#### Please Solve RD Sharma Class 12 Chapter Algebra of Matrices Exercise 4.1 Question 9 Maths Textbook Solution.

Answer:   $a= 3,b=5,x=2$  and $y=1$

Given:   $\begin{bmatrix} 2x-3y & a-b &3 \\ 1 &x+4y &3a+4b \end{bmatrix}$ $= \begin{bmatrix} 1 & -2 &3\\ 1&6 & 29 \end{bmatrix}$

We have to find the value of $a,b,x$  and $y$

Hint:  If two matrices are equal then the elements of each matrix are also equal.

Solution:  Given that two matrices are equal

$\therefore$  By equating them, we get

$2x-3y=1$                                                                                                                                         ……. (i)

$x+4y=6$                                                                                                                                          ……. (ii)

$a-b=-2$                                                                                                                                          ……(iii)

$3a+4b= 29$                                                                                                                                      ……. (iv)
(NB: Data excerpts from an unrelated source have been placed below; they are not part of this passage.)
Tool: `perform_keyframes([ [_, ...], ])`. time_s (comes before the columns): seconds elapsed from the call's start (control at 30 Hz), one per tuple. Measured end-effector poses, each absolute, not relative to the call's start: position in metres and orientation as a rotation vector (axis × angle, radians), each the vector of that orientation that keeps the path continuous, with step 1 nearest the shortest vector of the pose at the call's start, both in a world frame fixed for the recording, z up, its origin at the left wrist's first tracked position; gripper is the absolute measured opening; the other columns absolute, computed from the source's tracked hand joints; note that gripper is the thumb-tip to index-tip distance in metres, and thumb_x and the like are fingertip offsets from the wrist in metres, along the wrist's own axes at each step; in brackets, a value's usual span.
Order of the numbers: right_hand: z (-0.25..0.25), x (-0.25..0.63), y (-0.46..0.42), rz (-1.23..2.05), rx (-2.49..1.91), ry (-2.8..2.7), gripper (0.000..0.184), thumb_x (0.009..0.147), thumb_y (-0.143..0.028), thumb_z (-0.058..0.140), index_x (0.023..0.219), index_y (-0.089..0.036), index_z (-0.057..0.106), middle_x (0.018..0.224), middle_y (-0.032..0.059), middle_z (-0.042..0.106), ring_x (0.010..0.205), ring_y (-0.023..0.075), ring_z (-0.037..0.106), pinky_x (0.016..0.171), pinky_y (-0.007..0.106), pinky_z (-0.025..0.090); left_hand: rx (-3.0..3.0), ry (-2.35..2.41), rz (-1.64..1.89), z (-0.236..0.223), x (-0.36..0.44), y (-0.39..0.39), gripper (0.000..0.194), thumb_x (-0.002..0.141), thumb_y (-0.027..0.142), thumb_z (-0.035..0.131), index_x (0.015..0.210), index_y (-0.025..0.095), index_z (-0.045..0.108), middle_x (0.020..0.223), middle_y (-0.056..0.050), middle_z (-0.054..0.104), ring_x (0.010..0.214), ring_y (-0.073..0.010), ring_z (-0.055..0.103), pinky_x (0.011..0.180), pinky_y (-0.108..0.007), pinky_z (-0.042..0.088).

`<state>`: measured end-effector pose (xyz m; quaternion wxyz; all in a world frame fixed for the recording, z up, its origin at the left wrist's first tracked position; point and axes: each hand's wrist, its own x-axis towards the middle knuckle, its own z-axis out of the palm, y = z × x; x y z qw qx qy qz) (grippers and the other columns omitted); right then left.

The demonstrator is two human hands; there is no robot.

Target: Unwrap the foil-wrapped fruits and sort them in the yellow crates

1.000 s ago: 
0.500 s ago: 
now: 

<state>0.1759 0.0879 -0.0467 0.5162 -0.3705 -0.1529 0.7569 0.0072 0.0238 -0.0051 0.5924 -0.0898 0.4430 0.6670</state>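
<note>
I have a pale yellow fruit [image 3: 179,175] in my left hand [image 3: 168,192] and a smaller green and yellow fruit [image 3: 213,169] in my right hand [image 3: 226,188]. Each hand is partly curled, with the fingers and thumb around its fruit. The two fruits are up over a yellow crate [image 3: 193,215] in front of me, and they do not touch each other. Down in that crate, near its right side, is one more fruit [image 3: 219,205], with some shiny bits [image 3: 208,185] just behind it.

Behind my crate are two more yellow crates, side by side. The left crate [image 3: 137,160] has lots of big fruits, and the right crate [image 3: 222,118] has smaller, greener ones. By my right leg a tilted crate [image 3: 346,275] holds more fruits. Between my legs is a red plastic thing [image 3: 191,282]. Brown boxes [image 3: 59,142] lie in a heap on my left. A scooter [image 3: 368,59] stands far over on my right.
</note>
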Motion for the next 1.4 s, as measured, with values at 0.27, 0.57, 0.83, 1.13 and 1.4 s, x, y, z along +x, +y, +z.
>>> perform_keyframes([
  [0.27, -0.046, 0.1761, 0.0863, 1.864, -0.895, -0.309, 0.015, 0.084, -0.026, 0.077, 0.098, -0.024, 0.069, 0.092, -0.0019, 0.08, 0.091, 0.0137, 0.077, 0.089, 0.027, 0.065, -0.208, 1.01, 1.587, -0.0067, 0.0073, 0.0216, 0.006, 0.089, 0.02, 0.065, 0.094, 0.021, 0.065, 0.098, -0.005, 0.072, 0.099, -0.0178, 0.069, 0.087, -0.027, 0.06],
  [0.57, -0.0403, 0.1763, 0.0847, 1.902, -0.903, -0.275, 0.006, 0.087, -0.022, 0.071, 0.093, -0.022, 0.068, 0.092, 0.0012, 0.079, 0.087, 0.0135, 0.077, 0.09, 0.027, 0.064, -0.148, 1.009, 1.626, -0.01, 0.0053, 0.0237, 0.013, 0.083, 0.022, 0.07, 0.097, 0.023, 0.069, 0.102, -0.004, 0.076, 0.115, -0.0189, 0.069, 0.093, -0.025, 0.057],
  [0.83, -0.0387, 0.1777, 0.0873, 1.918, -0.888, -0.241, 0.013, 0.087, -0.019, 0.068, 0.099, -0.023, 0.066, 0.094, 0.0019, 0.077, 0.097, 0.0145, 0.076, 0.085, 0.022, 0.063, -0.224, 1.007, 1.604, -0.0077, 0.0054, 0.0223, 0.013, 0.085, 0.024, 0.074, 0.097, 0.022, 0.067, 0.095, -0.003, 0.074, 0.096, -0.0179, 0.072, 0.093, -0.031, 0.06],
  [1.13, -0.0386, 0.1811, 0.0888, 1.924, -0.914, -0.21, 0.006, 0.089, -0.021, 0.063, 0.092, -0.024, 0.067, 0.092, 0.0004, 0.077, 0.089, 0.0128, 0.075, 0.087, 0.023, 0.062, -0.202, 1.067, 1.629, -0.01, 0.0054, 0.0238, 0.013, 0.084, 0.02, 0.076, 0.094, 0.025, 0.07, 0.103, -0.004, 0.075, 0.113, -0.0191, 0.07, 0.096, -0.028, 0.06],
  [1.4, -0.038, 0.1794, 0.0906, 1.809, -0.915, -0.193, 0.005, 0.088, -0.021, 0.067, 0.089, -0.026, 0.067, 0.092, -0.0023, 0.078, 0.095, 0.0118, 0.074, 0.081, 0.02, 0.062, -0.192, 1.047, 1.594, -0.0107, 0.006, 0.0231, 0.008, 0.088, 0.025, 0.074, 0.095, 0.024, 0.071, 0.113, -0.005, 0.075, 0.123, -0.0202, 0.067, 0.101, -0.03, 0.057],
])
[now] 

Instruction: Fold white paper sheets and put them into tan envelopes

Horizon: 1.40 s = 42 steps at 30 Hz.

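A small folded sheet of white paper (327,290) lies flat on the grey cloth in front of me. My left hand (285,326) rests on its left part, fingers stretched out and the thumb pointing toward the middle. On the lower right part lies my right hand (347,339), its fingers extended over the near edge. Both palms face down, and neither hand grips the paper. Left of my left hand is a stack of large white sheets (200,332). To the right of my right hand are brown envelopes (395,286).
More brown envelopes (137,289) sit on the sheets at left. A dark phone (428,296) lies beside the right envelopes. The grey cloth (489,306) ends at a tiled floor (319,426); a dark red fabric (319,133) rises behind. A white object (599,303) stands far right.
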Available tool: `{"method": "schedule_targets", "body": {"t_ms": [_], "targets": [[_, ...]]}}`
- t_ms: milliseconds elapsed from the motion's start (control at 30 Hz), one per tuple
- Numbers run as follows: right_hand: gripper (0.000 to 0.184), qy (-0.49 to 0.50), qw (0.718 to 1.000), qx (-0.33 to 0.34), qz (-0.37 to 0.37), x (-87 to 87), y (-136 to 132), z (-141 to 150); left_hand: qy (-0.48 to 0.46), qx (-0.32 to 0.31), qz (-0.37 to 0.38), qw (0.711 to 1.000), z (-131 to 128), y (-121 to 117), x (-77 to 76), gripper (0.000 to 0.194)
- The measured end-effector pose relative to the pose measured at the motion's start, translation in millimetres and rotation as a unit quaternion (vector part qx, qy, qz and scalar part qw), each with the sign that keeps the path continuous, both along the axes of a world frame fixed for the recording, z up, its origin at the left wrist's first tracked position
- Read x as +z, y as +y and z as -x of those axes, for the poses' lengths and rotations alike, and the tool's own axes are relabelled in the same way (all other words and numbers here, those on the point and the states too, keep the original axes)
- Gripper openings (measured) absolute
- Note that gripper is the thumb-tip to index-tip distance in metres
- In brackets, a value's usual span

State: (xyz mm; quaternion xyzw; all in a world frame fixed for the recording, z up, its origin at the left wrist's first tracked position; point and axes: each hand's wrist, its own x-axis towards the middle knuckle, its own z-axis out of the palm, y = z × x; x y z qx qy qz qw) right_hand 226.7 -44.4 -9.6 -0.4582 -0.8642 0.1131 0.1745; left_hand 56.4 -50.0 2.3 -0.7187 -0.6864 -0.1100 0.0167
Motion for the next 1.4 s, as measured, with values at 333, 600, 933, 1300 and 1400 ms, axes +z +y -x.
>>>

Multiplying eqn(ii) by 2 and subtracting from 2 we get

$\! \! \! \! \! \! 2x-3y-2x-8y= 1-12\\-11y= -11\\\Rightarrow y= 1$

Now, substituting the value of $y$  in equation (i) we get

$\! \! \! \! \! \! \! \! 2x-3\times 1= 1\\2x= 1+3\\2x= 4\\\Rightarrow x= 2$

Again, multiplying eqn(iii) by 4 and adding 4 we get

$\! \! \! \! \! \! \! 4a-4b+3a+4b=-8+29\\7a=21\\\Rightarrow a=3$

Substituting the value of $a$  in equation (iii)

$\! \! \! \! \! \! \! \! 3-b= -2\\\Rightarrow b=3+2\\\Rightarrow b=5$

Hence $a= 3,b=5,x=2$  and $y=1$